United States Supreme Court case

Seven County Infrastructure Coalition v. Eagle County, , is a United States Supreme Court case holding that the National Environmental Policy Act only requires the environmental impact statements of government agencies to consider impacts that they have regulatory power over. Courts must defer to agencies on whether upstream and downstream industrial activity is within the scope of a project's approval.

== Background ==

In 2020, the Seven County Infrastructure Coalition applied for approval of the 88-mile Uinta Basin Rail project to transport crude oil from the Uinta Basin to ports and refineries. The Surface Transportation Board prepared a 3,600-page environmental impact statement through public comment, ultimately determining that the transportation and economic benefits outweighed those environmental concerns.

In August 2023, the United States Court of Appeals for the District of Columbia Circuit invalidated that approval, finding that the environmental review overlooked impacts on wildlife, environmental damage from oil spills, and increased crude oil refining. The Seven County Infrastructure Coalition appealed the D.C. Circuit's ruling to the Supreme Court, arguing that such downstream aspects of the project were not within the Surface Transportation Board's regulatory authority. United States Solicitor General Elizabeth Prelogar recommended that the court deny certiorari, but it was granted in June 2024.

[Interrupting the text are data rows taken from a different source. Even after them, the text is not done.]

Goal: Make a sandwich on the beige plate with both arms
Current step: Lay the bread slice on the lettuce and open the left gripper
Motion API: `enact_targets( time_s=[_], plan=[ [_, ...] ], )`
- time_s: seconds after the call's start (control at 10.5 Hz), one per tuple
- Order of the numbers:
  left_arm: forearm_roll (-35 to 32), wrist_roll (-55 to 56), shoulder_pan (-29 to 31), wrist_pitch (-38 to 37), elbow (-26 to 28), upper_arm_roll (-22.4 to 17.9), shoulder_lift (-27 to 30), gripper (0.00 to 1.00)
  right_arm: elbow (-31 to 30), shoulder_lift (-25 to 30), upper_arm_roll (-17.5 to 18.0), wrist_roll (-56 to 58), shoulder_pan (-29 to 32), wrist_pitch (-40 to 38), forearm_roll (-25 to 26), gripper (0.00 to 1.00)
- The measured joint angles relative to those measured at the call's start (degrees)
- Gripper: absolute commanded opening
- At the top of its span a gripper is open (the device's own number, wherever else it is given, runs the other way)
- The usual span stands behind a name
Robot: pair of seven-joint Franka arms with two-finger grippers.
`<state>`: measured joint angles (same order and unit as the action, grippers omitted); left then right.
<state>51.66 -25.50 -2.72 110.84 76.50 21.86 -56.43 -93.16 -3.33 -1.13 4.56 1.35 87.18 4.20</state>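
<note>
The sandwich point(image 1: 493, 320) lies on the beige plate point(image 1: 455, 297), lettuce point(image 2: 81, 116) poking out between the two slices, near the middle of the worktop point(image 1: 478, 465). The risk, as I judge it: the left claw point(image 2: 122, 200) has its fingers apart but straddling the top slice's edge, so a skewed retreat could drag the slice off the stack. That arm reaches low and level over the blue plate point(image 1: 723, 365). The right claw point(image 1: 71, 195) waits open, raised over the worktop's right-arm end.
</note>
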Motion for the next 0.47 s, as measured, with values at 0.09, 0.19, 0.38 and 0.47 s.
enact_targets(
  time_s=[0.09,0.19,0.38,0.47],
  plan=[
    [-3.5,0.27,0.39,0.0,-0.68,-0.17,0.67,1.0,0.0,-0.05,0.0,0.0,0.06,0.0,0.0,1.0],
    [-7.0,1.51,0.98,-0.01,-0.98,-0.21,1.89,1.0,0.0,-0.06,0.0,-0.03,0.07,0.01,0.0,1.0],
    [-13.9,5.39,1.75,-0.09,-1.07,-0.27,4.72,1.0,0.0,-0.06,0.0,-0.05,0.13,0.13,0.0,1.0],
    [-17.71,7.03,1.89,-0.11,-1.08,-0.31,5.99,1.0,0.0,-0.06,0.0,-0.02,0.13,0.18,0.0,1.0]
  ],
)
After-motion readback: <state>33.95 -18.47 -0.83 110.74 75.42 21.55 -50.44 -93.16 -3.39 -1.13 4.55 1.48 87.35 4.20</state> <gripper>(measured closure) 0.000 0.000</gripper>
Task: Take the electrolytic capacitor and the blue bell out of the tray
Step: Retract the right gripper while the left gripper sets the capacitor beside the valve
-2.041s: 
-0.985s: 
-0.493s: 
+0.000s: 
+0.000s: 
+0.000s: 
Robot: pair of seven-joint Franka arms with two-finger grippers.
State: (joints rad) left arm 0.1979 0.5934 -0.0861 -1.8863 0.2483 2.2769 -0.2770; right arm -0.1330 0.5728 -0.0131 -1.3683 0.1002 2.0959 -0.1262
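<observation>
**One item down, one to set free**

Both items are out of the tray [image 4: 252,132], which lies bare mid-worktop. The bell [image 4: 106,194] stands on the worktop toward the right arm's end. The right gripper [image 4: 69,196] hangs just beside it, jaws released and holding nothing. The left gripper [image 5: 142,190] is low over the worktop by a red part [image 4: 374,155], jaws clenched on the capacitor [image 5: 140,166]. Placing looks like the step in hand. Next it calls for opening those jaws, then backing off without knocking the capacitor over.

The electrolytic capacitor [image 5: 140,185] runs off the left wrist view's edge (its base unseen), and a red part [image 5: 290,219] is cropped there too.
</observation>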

In December 2024, Associate Justice Neil Gorsuch recused himself from the case after ethics groups and Democratic lawmakers highlighted that the Seven County Infrastructure Coalition's position aligned with the financial interests of Philip Anschutz. Anschutz owns oil wells in portions of Utah that would be served by the Uinta Basin Rail project and one of his companies filed an amicus brief raising this interest. Anschutz had lobbied Colorado Senator Wayne Allard to support Gorsuch's 2006 nomination to the United States Court of Appeals for the Tenth Circuit after Gorsuch represented Anschutz's companies during the early 2000s.

== Supreme Court ==
Writing for the majority, Associate Justice Brett Kavanaugh reversed the D.C. Circuit and remanded the case for further proceedings. Kavanaugh opined that because environmental impact statements rely on fact-dependent, context-specific, and policy-laden choices, courts should provide government agencies with substantial deference. Noting that the Fiscal Responsibility Act of 2023 required these statements to be completed within two years and 150 pages, Kavanaugh reasoned that Congress wants to streamline NEPA analysis.

=== Concurrence ===
Concurring in the judgement, Associate Justice Sonia Sotomayor felt that the Supreme Court could have simply supported the Surface Transportation Board's claim that Department of Transportation v. Public Citizen (2004) already held that agencies do not need to analyze impacts that they are unable to prevent under their organic statute.

== Reaction ==
Environmental law professor Richard Lazarus criticized Kavanaugh for claiming that analysis of upstream and downstream effects reduces infrastructure development and associated construction jobs without citing data to support that claim. Journalist Ian Millhiser described the majority as embracing supply-side progressivism, popularly known as the "Abundance Agenda". Surface Transportation Board chairman Patrick Fuchs praised the ruling, stating a belief NEPA had been previously abused for ideological purposes.